Los propietarios no están.

La ayudante se apresuró a decir, como si el objeto de la entrevista fuese divertir al interlocutor:

—Y luego vine a Florida, primero a Miami…, con unas amigas. No «amigas» exactamente sino… personas que conocía. Que conocí.

—¿Por qué Miami?

—No lo elegí yo. Fue solo que… me trajeron.

No recordaba con mucha claridad aquellos días. ¿Meses?

Le habían sucedido cosas entonces, en aquel sitio. Pero sin profundidad. Fáciles de arrancar, como costras, excrecencias escamosas.

—¿Tiene usted veinticuatro años?

El investigador parecía un tanto incrédulo, silbando suavemente entre dientes.

Dientes de un color blanco grisáceo, nada grandes, ni anchos, ni de un blanco resplandeciente.

En contraste con la barba de un blanco deslumbrante y bien recortada, aquellos dientes rezumaban un aire de sinceridad, incluso de modestia.

—Imagino que sí, claro. Veinticuatro.

Era tan poco lo que le había sucedido

a ella que resultaba difícil entender cómo había presenciado el paso de veinticuatro años.

—Parece usted más joven. Parece —dijo el investigador, ligeramente burlón— más bien una

adolescente.

La ayudante negó con la cabeza,

no.

—¿No ha vivido nunca en el norte del estado de Nueva York?

—¿En el norte del estado de Nueva York? ¿Por… por qué lo pregunta?

—¿Por qué cree que lo puedo preguntar, Sabbath?

—No… no estoy segura.

—No es que sea un lingüista experto, desde luego que no. Pero, a pesar de mi inexperiencia, mi oído detecta ciertos acentos regionales, como el del norte de Nueva York. Muy hacia el norte y el oeste del estado, cerca del lago Ontario. Usted ha vivido allí… durante mucho tiempo.

—Bueno, no lo recuerdo con exactitud, pero… quizá, después de Ephrata mi padre nos llevó a algún otro sitio, quizá al norte de Nueva York, hasta que…

—No suena usted como si hubiera vivido mucho tiempo en Florida. Quizás ha olvidado las fechas exactas.

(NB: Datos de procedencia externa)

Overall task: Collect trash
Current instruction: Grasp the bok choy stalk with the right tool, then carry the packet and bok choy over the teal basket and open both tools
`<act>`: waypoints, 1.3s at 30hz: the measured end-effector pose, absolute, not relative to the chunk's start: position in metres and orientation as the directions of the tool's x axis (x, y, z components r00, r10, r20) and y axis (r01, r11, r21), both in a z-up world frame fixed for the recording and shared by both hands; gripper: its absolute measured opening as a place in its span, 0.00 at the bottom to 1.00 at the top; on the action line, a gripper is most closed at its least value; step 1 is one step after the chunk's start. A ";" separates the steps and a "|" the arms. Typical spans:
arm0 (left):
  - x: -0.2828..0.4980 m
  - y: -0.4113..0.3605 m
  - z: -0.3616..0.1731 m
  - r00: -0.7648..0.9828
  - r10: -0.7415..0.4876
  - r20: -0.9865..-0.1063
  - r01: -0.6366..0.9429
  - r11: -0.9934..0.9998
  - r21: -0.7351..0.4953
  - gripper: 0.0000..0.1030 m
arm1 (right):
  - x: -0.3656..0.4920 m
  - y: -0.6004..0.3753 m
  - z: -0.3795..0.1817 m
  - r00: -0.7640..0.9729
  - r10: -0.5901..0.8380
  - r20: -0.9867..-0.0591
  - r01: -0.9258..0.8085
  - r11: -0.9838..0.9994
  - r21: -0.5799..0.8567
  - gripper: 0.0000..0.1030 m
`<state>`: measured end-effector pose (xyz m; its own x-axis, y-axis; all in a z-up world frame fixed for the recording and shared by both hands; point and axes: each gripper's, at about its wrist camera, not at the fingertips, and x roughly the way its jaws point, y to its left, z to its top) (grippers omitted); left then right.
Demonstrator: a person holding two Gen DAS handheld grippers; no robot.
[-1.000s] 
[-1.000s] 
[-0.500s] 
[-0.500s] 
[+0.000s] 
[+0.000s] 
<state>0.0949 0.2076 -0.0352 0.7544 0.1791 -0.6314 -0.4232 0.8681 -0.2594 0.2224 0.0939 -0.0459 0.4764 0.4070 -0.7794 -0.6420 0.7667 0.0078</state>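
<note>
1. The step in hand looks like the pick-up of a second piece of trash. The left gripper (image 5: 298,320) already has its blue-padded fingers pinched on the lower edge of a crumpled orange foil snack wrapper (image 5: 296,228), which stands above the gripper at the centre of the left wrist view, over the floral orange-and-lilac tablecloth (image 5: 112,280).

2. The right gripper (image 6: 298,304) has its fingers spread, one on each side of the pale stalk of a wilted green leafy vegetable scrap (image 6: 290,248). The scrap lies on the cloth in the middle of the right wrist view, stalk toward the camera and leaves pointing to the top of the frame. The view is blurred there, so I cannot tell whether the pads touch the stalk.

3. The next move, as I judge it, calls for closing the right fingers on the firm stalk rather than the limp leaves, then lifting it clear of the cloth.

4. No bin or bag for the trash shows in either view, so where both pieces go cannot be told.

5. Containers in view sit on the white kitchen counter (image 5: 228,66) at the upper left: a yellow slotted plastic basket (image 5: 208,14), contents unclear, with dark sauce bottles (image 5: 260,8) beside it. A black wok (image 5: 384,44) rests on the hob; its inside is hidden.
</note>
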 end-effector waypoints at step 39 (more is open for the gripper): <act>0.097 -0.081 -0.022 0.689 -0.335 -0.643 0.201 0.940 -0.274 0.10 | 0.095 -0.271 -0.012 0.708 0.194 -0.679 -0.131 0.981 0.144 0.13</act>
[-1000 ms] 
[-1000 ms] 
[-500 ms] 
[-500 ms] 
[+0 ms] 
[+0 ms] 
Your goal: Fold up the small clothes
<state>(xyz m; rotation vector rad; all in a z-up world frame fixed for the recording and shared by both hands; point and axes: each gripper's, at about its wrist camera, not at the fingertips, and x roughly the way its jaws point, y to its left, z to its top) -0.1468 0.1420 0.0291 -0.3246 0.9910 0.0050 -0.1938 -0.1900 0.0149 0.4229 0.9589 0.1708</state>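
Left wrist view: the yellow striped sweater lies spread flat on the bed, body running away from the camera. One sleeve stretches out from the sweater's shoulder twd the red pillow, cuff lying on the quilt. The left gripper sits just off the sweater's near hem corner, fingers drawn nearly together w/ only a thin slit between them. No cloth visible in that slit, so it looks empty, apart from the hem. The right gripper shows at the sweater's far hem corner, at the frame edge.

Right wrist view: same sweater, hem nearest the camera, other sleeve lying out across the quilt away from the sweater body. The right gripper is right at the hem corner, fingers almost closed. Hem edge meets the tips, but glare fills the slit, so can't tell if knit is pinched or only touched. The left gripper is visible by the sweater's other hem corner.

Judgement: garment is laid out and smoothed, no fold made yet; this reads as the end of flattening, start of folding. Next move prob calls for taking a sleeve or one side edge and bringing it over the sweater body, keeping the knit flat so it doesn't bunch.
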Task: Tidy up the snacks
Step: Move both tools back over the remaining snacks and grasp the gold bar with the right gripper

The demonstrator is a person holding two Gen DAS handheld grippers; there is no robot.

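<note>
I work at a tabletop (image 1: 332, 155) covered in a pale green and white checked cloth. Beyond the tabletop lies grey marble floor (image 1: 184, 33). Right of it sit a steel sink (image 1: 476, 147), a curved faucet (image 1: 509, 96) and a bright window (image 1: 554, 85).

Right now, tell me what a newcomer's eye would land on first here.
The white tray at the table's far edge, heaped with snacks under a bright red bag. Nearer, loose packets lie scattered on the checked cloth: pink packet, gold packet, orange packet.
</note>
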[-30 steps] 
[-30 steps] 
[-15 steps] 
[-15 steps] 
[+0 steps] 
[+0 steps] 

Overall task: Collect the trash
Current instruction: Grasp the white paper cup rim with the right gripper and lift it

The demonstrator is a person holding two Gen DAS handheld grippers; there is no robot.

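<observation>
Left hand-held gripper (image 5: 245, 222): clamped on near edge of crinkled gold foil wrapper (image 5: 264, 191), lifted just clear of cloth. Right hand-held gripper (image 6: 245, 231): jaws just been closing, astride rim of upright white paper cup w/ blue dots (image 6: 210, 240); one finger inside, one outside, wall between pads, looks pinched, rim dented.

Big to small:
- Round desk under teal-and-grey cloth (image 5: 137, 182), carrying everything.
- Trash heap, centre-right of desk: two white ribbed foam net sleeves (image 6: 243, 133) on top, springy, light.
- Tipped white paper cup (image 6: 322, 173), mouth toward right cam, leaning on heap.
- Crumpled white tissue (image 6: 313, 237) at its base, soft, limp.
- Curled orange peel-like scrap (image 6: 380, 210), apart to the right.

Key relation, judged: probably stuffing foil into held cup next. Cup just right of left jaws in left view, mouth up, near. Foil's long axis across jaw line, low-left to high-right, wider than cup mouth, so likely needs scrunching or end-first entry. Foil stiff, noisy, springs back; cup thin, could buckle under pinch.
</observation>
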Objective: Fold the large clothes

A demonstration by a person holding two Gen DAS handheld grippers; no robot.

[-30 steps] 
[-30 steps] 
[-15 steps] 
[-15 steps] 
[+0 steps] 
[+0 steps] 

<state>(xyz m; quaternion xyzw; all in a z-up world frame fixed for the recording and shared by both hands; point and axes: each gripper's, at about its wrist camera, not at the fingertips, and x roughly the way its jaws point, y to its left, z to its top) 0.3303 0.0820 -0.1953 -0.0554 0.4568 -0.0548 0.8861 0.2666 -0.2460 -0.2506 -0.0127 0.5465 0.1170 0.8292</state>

Desconcertado, el investigador leyó de nuevo la carta de solicitud de Sabbath McSwain, de un solo párrafo, muy breve, en una hoja con el membrete «Mujeres Sin Fronteras Temple Park, Florida», en el que se explicaba que la solicitante quería trabajar como ayudante del doctor Hinton y que la recomendaba Chantelle Ríos.

Iba acompañada por la carta de recomendación de la susodicha, con desmesurados elogios para «mi hermana y amiga Sabbath McSwain». Con gran amabilidad, aunque no del todo con exactitud, Chantelle indicaba que Sabbath había trabajado como «técnico» en su laboratorio de Psicología de la universidad y que había ayudado, en Mujeres Sin Fronteras, en tareas administrativas «cruciales»; Sabbath McSwain era una trabajadora «entusiasta, incansable, idealista y cien por cien responsable» y el doctor Hinton no se arrepentiría si la contrataba para un puesto tan «delicado y confidencial».

Junto con la carta había además una lista de los empleos, insignificantes y mal pagados, de Sabbath —dependienta, pinche, etcétera— y dos páginas grapadas de fotocopias de cursos y calificaciones expedidas por el secretario de la Universidad Estatal de Florida en Temple Park.

Aunque ligeramente borrosas en las fotocopias, todas las notas eran sobresalientes concedidos a «Sabbath McSwain, Instituto de Educación para Adultos».

El investigador examinó el expediente académico como si existiera la posibilidad de que fueran documentos falsificados.

Pero

no lo eran.

—No tiene usted una licenciatura, según concluyo.

La violenta ola de emoción se apoderó una vez más de la candidata, una sensación como de náusea embravecida. Confió en que la venita azul en la sien derecha no le latiera de manera visible.